I have this girl friend of mine, we´ve known each other since we where 15 years old. We where BFFs, and even though we lived far away from each other we kept a tight bond by phone, mail, and we spent most of our holidays together. We had great connection: we could freely talk about how ****ed-up we where, and teenage stuff. But most important, our relation was intellectually and emotionally challenging for both of us, in a profound way. We are both very intelligent and mental so we where always pushing each other to the edge, which was enriching for both of us.
We grew up then: we both turned in professional successful good-looking women. The BFF-giggling-teenage daily life-stuff ended, but the connection is still there. Two years ago we went traveling through Europe together, the trip was amazing, but at the end of the trip, I started feeling weird about each other. Little afterwards she came out of the closet and told me she was having a relationship with a woman.

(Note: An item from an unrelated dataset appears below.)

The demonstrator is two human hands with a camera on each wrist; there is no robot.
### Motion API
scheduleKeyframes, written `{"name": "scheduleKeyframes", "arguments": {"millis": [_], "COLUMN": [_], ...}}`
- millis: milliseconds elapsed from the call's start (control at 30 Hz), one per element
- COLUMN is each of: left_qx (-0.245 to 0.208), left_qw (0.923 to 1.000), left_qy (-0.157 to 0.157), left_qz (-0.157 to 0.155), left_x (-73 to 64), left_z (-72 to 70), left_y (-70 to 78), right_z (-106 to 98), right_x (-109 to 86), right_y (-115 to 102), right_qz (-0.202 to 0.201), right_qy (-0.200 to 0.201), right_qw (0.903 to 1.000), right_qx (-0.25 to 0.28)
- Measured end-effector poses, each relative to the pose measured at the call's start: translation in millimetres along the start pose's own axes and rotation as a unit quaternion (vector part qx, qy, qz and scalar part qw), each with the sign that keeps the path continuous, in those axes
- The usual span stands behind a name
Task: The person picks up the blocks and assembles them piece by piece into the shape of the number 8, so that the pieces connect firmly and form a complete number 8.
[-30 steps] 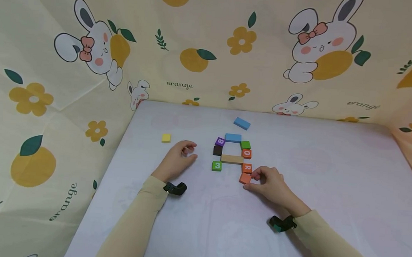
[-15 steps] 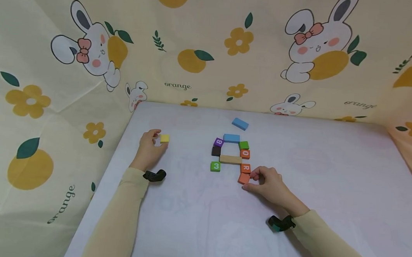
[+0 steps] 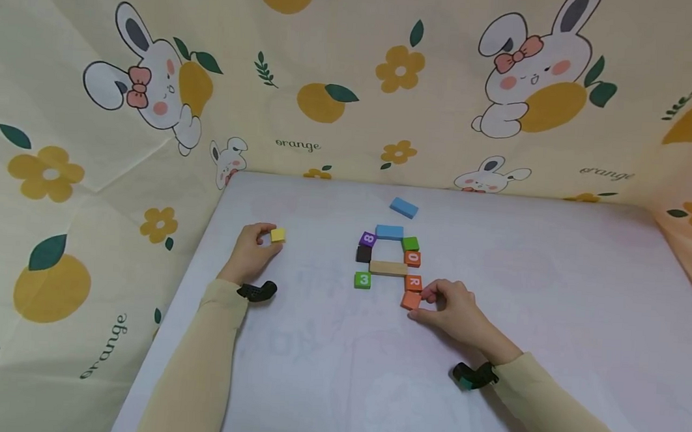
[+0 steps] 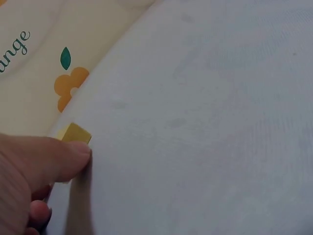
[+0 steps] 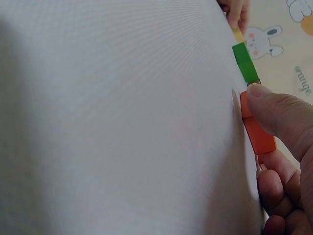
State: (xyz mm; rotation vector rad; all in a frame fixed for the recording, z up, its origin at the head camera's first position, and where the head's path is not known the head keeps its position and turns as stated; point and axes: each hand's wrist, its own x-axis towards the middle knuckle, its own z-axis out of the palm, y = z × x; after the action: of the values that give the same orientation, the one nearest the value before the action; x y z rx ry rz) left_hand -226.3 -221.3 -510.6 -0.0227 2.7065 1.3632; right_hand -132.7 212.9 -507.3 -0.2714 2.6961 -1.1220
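In the head view my left hand (image 3: 248, 256) pinches a small yellow block (image 3: 278, 235) at the left of the table; the left wrist view shows the thumb against this yellow block (image 4: 78, 133). My right hand (image 3: 458, 316) holds a plain orange block (image 3: 411, 300) between thumb and fingers, just below the orange R block (image 3: 413, 283). Above it, blocks form a loop: a blue block (image 3: 389, 232), purple 8 block (image 3: 368, 239), black block (image 3: 364, 254), green block (image 3: 410, 244), orange 0 block (image 3: 412, 258) and tan plank (image 3: 388, 268). A green 3 block (image 3: 363, 280) lies below left.
A loose blue block (image 3: 404, 208) lies at an angle behind the loop. The white table (image 3: 531, 271) meets a patterned cloth (image 3: 342, 59) at its back and left side. Each wrist wears a black camera, such as the left wrist camera (image 3: 258, 291).
My left hand has moved left, away from the loop of blocks, and has taken hold of the yellow block, which is now slightly turned. The right hand stays at the orange block.
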Motion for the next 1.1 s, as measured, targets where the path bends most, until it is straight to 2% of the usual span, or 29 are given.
{"name": "scheduleKeyframes", "arguments": {"millis": [267, 467, 633, 900, 1100], "left_qx": [0.007, 0.003, -0.008, -0.02, -0.019], "left_qw": [0.9999, 0.9998, 0.9998, 0.9991, 0.9966], "left_qy": [0.006, 0.016, 0.014, -0.021, -0.067], "left_qz": [-0.009, -0.009, 0.008, 0.031, 0.045], "left_x": [-1.3, -11.9, -23.2, -47.1, -66.5], "left_z": [2.3, 6.2, 10.5, 24.6, 38.9], "left_y": [-0.8, -2.7, -2.1, 8.5, 22.3], "right_z": [-0.2, 0.9, 0.4, 0.1, 0.4], "right_x": [0.1, -0.7, -1.6, -1.9, -0.7], "right_y": [-0.9, -1.8, -2.5, -3.3, -3.7], "right_qz": [0.003, 0.005, 0.001, -0.002, -0.006], "right_qy": [-0.004, -0.007, -0.001, 0.0, 0.001], "right_qw": [1.0, 1.0, 1.0, 1.0, 1.0], "right_qx": [0.002, 0.002, 0.001, -0.002, 0.003]}}
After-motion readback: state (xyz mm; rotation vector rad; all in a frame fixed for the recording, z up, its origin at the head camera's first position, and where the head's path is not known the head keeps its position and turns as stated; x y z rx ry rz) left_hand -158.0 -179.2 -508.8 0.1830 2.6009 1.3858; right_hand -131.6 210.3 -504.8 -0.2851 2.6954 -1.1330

The thing is now I can't stop thinking about her. It´s not that I like women in general, it´s just her. She keeps popping up in my dreams, and I can't help it. I had many straight relationships in the past, I like men, and I enjoy the sex and everything. Even more, I can't figure myself in bed with a woman, But why can't I take this girl out of my head?
Furthermore, she is very affectionate, she says she misses me, she says she loves me (in a friendly way), and that she admires me, she keeps on saying thing like “we are like John and Yoko” or “Simone de Beauvoir and Jean-Paul Sartre”. But Why?
She lives in another state, and she is involved with someone, so what's the point of coming clean? But sometimes I feel she is looking forward to me to do so. On the other hand, I don't want to blow this friendship. Please, help!! It´s killing me, and I don't know what to do.